## [EXERCISE DESCRIPTION]
Lines from the entries below that hold "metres" form the answer; copy all of them.

Extracted records
^^^^^^^^^^^^^^^^

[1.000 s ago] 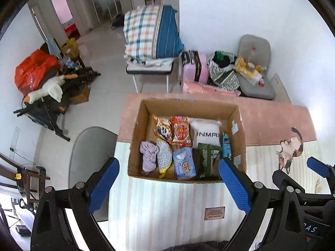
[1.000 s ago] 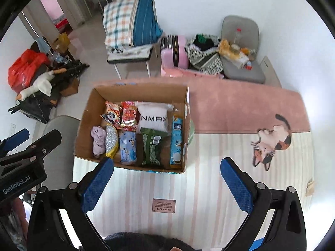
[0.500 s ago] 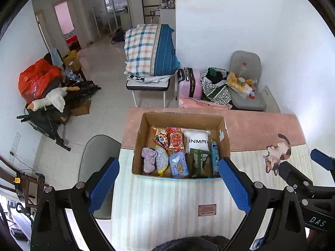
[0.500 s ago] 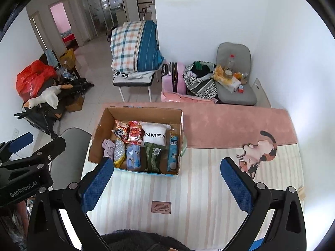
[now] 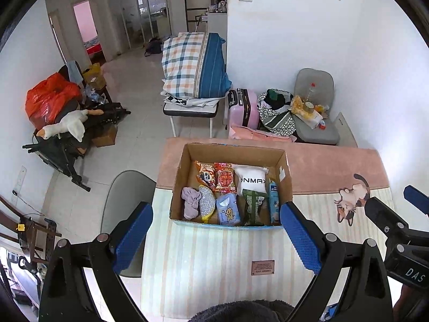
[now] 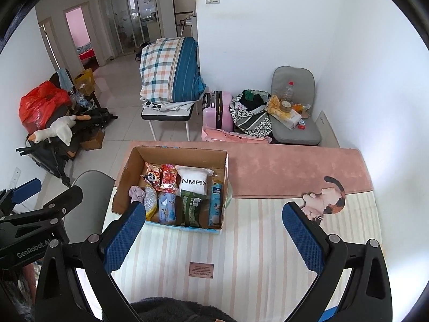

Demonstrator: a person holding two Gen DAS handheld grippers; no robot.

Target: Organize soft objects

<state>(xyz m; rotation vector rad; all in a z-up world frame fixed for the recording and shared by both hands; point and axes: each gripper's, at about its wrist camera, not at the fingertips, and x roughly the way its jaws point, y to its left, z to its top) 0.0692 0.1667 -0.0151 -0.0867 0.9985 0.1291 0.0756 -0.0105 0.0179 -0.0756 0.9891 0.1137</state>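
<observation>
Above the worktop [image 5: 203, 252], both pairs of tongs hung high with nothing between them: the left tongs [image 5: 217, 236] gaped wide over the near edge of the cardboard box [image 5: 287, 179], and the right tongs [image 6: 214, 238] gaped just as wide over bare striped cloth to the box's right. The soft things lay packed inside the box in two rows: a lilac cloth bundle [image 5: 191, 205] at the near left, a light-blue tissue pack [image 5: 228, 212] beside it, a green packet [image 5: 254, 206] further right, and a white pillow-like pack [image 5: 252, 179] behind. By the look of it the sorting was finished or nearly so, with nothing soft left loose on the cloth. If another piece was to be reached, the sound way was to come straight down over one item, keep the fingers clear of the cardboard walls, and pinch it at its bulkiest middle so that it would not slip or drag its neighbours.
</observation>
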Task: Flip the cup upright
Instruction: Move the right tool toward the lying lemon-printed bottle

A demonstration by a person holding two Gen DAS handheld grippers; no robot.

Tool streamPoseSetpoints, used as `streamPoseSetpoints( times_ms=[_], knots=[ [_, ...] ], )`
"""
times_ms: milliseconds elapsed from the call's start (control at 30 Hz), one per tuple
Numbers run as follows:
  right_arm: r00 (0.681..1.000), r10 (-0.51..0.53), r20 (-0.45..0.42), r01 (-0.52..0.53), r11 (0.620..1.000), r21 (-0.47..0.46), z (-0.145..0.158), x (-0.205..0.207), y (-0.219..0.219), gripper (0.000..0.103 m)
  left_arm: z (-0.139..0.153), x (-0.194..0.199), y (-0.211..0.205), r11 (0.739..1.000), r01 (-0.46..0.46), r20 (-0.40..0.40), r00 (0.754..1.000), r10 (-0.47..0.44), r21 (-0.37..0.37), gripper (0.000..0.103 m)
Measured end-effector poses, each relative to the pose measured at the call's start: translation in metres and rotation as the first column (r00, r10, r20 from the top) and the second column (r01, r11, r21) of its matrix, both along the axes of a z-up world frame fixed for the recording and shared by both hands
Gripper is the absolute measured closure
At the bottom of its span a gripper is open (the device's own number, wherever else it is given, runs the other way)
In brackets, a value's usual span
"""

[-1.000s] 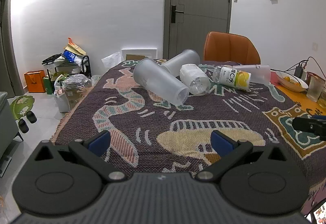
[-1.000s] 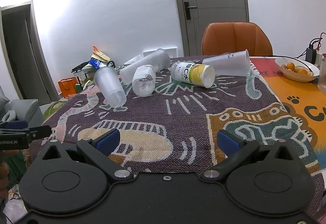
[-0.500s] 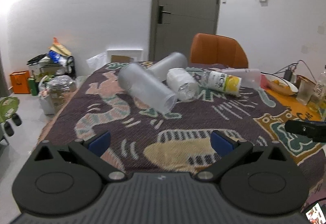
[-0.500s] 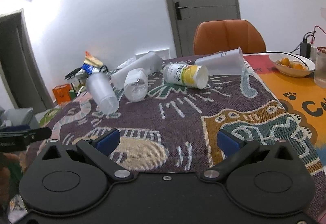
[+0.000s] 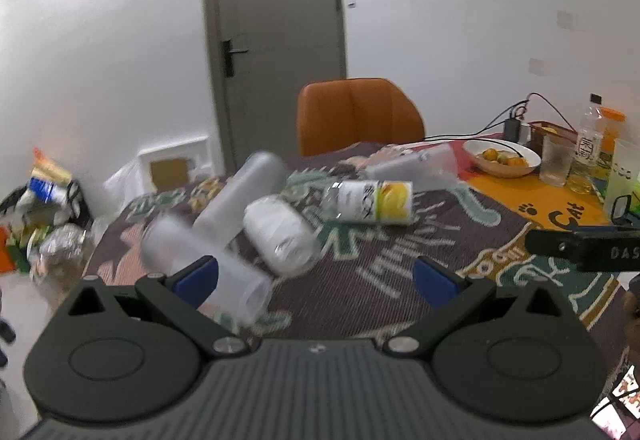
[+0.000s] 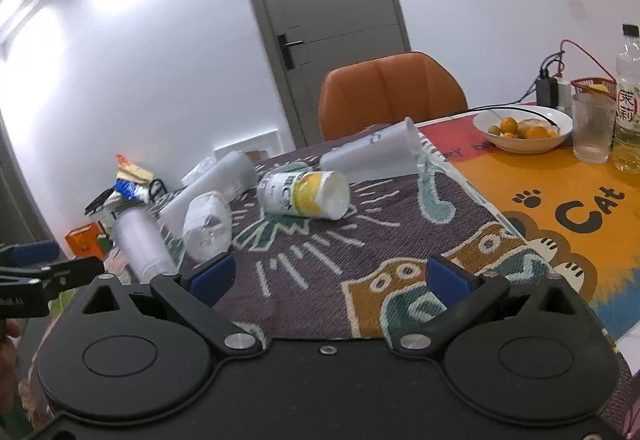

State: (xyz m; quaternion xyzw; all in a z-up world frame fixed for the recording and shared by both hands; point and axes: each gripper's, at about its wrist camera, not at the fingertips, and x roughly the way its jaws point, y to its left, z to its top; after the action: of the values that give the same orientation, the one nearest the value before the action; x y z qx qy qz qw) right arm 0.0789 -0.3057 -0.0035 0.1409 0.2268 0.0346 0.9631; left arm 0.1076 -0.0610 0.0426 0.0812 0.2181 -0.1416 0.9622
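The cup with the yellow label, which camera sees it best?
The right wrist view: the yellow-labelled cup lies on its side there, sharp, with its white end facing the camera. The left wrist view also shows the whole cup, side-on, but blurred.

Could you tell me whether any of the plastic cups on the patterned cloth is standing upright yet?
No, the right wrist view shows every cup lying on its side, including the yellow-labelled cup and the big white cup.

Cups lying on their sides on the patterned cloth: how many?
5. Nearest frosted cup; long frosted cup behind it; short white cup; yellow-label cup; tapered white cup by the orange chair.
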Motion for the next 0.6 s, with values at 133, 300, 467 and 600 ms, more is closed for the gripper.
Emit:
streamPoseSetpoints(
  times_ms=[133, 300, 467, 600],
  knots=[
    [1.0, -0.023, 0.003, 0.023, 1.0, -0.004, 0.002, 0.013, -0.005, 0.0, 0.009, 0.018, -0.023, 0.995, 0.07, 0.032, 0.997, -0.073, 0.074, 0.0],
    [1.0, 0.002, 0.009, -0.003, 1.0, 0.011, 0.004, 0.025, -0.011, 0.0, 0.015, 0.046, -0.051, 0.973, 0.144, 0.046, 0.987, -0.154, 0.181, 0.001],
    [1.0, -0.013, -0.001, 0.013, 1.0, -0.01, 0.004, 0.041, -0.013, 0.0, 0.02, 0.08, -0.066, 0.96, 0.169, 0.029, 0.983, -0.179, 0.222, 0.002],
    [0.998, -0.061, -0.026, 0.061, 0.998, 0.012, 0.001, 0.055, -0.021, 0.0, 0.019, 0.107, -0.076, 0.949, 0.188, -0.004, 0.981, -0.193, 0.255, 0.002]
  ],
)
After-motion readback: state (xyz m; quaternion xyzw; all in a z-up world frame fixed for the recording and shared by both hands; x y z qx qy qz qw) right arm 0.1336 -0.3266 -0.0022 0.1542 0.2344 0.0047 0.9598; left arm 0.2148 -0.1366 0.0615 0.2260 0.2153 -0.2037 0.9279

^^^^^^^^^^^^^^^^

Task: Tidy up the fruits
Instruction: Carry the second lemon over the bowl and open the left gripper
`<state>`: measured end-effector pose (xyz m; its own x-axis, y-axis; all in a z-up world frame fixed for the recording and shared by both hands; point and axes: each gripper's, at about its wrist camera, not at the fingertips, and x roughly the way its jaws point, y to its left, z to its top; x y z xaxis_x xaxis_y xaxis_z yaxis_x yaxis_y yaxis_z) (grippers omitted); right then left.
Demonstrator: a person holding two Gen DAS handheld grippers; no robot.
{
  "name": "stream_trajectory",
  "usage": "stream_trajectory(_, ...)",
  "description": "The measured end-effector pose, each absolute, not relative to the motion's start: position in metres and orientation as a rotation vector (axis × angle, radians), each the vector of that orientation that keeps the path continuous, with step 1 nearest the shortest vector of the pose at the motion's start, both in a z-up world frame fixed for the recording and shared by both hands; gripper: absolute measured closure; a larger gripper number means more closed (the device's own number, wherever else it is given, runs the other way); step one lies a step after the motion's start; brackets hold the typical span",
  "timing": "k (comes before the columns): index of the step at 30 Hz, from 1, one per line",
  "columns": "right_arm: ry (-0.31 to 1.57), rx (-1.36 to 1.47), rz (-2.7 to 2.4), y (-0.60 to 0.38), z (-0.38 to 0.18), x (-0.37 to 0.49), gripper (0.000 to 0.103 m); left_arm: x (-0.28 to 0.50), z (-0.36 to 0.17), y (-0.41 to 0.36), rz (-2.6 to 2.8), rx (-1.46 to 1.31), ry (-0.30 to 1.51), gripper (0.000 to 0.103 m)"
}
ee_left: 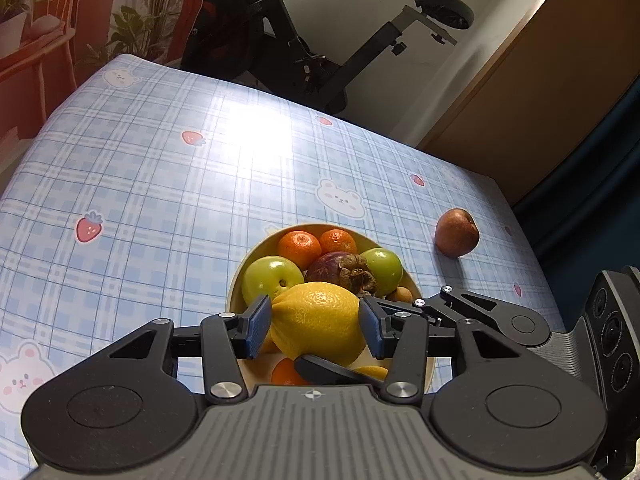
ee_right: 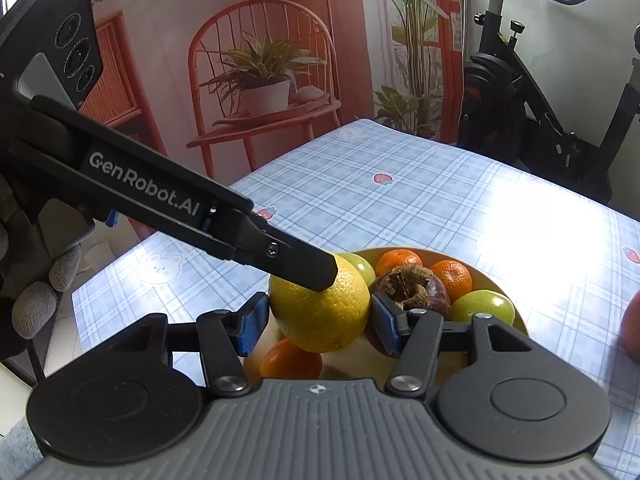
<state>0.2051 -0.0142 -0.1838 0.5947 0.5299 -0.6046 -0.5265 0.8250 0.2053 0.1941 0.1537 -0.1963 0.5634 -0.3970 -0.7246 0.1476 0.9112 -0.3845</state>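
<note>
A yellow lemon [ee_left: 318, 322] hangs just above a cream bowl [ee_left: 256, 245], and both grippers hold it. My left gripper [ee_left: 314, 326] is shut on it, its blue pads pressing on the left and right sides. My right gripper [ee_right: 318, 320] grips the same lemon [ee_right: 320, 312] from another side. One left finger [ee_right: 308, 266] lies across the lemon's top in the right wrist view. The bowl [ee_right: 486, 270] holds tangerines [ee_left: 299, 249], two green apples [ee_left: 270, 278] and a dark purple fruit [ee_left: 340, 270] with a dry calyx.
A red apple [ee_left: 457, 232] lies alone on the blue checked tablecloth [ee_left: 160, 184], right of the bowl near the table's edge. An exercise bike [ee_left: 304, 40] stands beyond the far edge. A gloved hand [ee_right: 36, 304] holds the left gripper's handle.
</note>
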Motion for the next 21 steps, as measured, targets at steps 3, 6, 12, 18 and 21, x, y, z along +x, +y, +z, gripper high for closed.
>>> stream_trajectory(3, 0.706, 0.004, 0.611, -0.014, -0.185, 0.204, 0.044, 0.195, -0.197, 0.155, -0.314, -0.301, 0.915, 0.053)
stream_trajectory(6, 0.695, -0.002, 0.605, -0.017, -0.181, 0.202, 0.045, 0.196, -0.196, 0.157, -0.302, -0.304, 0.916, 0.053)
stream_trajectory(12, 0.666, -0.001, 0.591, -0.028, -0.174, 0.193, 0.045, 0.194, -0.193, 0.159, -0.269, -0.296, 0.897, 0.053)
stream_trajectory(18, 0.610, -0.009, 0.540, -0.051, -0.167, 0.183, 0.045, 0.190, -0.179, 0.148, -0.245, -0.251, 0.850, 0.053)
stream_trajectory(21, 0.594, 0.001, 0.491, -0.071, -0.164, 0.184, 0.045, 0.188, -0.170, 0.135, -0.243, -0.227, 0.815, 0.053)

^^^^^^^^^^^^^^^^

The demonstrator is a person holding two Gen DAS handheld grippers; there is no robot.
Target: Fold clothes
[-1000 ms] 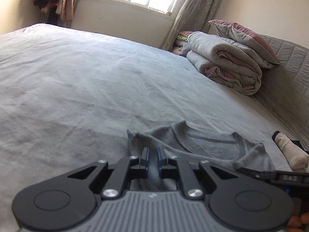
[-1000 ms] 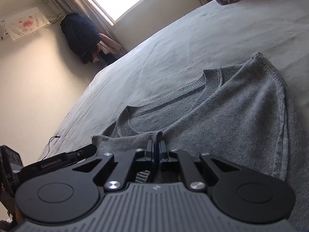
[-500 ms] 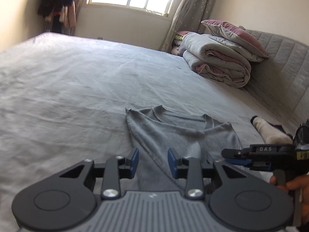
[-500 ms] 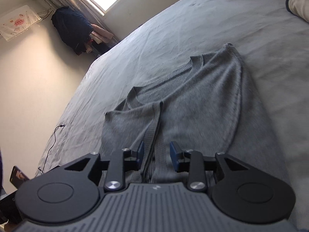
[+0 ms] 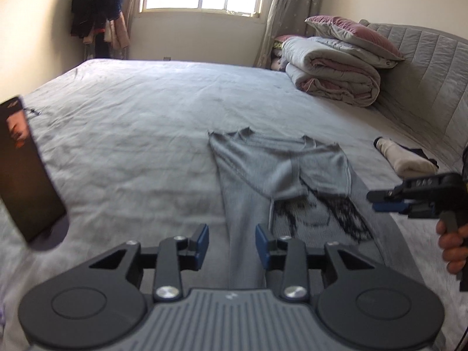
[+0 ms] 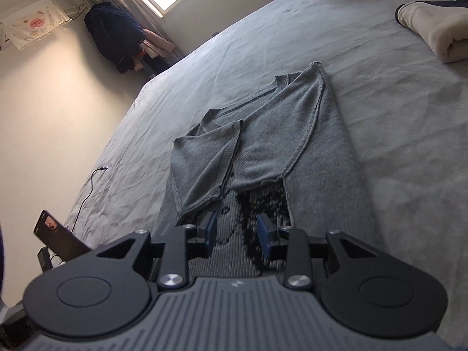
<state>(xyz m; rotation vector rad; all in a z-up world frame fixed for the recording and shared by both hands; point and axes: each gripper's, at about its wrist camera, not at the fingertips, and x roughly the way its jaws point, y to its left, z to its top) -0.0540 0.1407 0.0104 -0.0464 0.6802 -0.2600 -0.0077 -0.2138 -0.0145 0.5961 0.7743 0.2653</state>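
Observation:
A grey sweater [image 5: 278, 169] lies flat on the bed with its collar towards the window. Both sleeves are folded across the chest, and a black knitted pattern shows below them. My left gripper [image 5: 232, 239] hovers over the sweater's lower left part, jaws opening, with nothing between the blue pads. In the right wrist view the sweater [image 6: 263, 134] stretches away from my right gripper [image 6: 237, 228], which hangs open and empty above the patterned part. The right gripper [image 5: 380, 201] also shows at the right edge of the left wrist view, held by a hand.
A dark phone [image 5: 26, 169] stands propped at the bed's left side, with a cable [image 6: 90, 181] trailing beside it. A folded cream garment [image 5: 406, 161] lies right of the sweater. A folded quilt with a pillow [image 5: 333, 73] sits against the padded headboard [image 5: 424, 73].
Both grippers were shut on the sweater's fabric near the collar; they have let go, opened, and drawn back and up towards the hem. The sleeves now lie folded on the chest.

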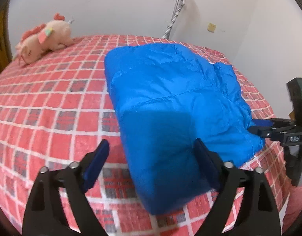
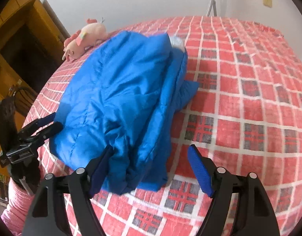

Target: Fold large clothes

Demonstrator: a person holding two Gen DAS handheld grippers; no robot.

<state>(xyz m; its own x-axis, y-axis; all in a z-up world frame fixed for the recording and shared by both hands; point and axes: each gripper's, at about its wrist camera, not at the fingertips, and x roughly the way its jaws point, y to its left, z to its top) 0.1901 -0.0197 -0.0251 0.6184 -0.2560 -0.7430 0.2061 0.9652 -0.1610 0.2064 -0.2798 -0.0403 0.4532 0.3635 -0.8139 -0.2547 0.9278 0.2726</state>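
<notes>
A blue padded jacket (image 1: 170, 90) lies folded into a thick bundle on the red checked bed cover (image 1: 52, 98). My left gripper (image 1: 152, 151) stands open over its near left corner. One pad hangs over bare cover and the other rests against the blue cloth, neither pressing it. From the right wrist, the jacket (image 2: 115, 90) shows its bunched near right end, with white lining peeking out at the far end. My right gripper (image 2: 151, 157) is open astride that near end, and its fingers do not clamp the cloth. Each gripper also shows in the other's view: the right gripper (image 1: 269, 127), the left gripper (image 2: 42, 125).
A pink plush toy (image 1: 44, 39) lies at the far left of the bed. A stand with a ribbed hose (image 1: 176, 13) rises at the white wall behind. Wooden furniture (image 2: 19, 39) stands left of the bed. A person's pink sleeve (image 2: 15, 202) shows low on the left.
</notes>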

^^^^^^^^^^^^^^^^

## [TASK OUTPUT]
Measured end-effector poses, each relative to the pose measured at the call's start: translation in metres and rotation as the first column (r00, r10, r20 from the top) and the second column (r01, r11, r21) of its matrix, both along the axes of a z-up world frame fixed for the recording and shared by both hands
  "description": "The measured end-effector pose, each absolute, not relative to the motion's start: position in metres and orientation as a rotation vector (axis × angle, radians), each the vector of that orientation that keeps the path continuous, with step 1 nearest the shortest vector of the pose at the motion's start, both in a z-up world frame fixed for the recording and shared by both hands; gripper: absolute measured closure; a larger gripper number means more closed (the device's own number, wherever else it is given, runs the other way); step one lies a step after the motion's start; brackets hold the typical span",

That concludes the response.